As Elisabeth sits back in her chair, something awakes inside her. Her hope has broken through the wall of suffering and despair, illuminating the foundation of unfortunate circumstances. Her competitive nature has been refreshed, and she can now mentally prepare herself for battle against the opposition that currently wages war upon her entire being. Hope has transformed darkness into the light that guides Elisabeth through the despair of her present trial. Though she is in a season of grief, she knows that her pain is temporary while her hope is eternal.

I prayed the night before that God would remind me of what is essential in life, and He answered my prayer by restoring the hope that I had lost. Being caught in a storm of my own, I had lost sight of the blessings that have been bestowed upon me. I often pitied myself, and it consumed me. However, when I read Abigail Adams quote, I was inspired. I was reminded that my heart and mind are formed by the challenges I must face; without overcoming these obstacles, a crucial part of me remains dormant. Hope awakened my desire to endure this temporary pain in order that I may pursue my passions and live a joyous life again. I could lose everything, but if I have hope, I know I will be victorious.
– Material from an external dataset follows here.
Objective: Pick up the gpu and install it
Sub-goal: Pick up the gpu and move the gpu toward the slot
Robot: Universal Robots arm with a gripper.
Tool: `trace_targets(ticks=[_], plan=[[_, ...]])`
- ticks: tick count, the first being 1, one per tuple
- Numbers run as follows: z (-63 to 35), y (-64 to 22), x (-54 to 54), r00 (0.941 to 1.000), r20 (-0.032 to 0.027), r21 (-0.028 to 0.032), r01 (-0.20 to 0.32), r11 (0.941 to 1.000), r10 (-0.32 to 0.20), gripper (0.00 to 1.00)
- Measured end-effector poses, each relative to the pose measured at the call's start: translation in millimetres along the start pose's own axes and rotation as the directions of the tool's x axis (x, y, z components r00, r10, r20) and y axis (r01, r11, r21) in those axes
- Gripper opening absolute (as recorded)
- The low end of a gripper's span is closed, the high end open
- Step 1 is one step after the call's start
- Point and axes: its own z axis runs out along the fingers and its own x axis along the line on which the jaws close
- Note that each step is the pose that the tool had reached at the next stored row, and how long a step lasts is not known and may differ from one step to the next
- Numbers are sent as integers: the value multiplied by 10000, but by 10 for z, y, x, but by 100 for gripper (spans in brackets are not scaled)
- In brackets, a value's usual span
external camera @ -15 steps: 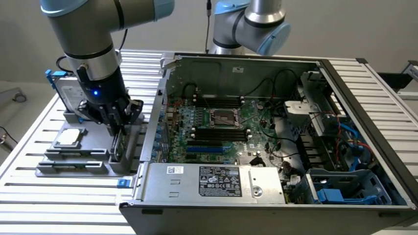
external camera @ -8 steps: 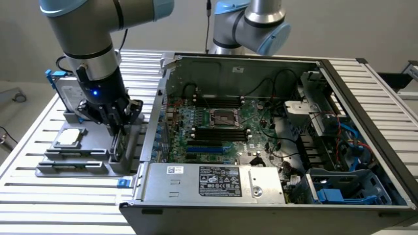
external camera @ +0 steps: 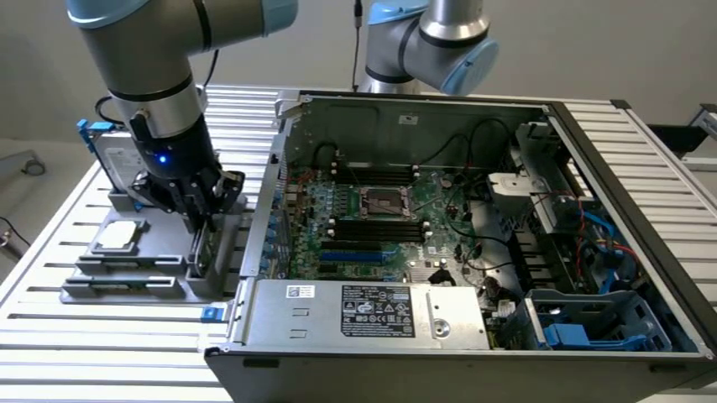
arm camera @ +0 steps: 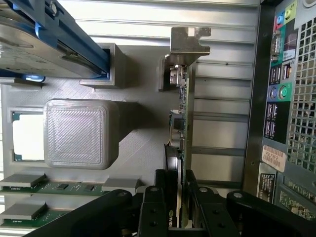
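gpu (arm camera: 180,123): standing on edge in a slot of the grey holder (external camera: 123,285), silver bracket (arm camera: 190,42) at the end away from the jaws.
jaws: closed on the gpu, one finger against each face.
holder: on the bench (external camera: 45,336), just beside the open case (external camera: 381,117), on the exterior view's left.
drive (external camera: 107,155): blue-framed, upright at the holder's back.

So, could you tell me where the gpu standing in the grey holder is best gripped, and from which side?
Pinch the gpu across its flat faces, board and cooler shroud, near the free top edge, coming down from above: it stands on edge in the holder. The hand straddles it so.
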Motion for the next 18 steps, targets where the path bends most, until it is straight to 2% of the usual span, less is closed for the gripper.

Hope is the distinguishing factor separating despair and perseverance, and it is often found unexpectedly amidst struggle and hardship. Though at times it may seem as if hope has been captured by the high walls of despair, with a little faith and perseverance, hope can conquer those walls, take hold of passion and, thus, illuminate darkness. Character has the opportunity to develop the most when it is tested through the darkest trial; yet no light is too small for perseverance to be ignited, hope to be restored, and passion to be renewed. Ultimately, victory is won in the light.